Regenerating leather waste for flexible pressure sensing applications
- 59 Downloads
Pressure sensor can be applied in a wide range of fields, such as voice recognition, human motions detection and artificial electronic skin, the sensing of which is greatly influenced by the flexibility and stretchability of substrate materials. Here, based on the piezoresistive effect, new kinds of flexible pressure sensors have been realized from a pair of flexible and biocompatible collagen films: one is coated by silver nanowires (Ag NWs) and the other by interdigital electrode, respectively. The collagen films are regenerated from leather waste and could bring economic benefits to society. The prepared pressure sensors are applied for voice recognition and human motion detection.
KeywordsLeather waste Collagen films Pressure sensor Flexible Human motion detection
- Ag NWs
Electron donor-electron acceptor
The initial current
Poly (ethylene naphthalate)
Poly (ethylene terephthalate)
Scanning electron microscope
Thermo gravimetric analyzer
The relative change in the current
The change in applied pressure
Driven by the development of intelligent manufacturing, intelligent robotics, human-machine interaction and biomedical diagnosis have received extensive attention [1, 2, 3, 4, 5, 6, 7, 8], and they have high requirments for flexible bending performances. However, many traditional electronic devices are based on rigid semiconductor silicon materials. Thus the bending and elongation characteristics of the devices are significantly limited. The development of flexible sensing techonology could solve this problem effectively, such as new types of flexible pressure sensors, which have shown part of characteristics of human skin [4, 5, 6, 7, 8, 9, 10]. Moreover, a flexible sensor with the property of external forces perception can be used for bionic electronic skin and various wearable electronic devices [9, 10].

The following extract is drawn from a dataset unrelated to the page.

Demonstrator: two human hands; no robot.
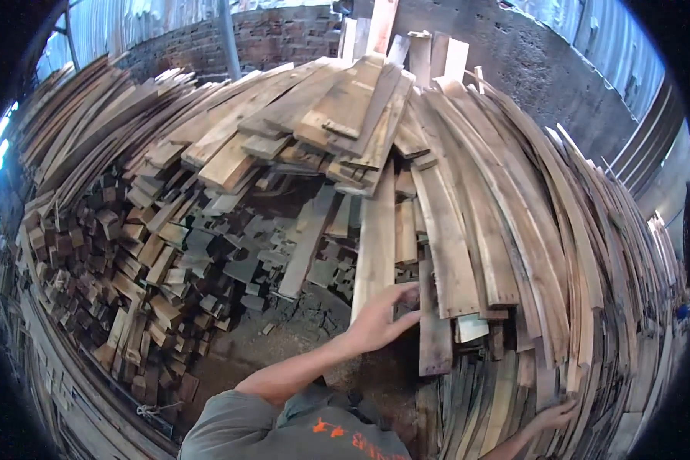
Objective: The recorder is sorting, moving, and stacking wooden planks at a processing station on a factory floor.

There are some key components which determine the basic performances of the electronics, such as active materilas, substrate materials and electrodes. Among these considerations, the substrate materials play an important role [5, 7, 8, 9, 10, 11, 12]. The substrate materials with ideal flexibility and robust mechanical strength can provide a sensitive response to the external pressure. Generally, industrial fabricated polymers and some natural macromolecular materials can both serve as flexible substrates [10, 11, 12, 13, 14, 15, 16, 17, 18, 19, 20, 21, 22, 23, 24, 25, 26, 27]. Comparing the two kinds of materials, the latter one has prominent advantages due to the biocompatibility, biodegradability and sustainability, thus serving as desirable substrate for the next-generation flexible electronic devices .
Normally, many types industrial fabricated polymers, such as polydimethylsiloxane (PDMS) [10, 14, 15], poly (ethylene terephthalate) (PET) [16, 17], poly (ethylene naphthalate) (PEN)  and poly (imide) (PI) [15, 18] have been used as substrates for flexible electronic devices. Bao’s group fabricated a flexible and sensitive organic thin film transistor based on PDMS, which can be used for pulse monitoring in cardiovascular surveillance . Though these polymers have prominent advantages in flexibility, stretchability and even excellent fit between the device and tissue, their manufacturing process and fabricated devices are not eco-friendly in the long term. However, natural macromolecular materials, such as collagen , silk fibroin [20, 21, 22], cellulose [23, 24, 25, 26], chitin  and so on, will overcome those difficulties and be the ideal choices in the development of electronic devices due to their flexibility, biodegradability and biocompatibility. Roger’s group integrated thin-film silicon with transient circuits based on silk films . Their device can be used for versatile applications due to the tunable degradation time of silk-fibroin films. However, the fabrication of their devices are still in high-cost and undesireable.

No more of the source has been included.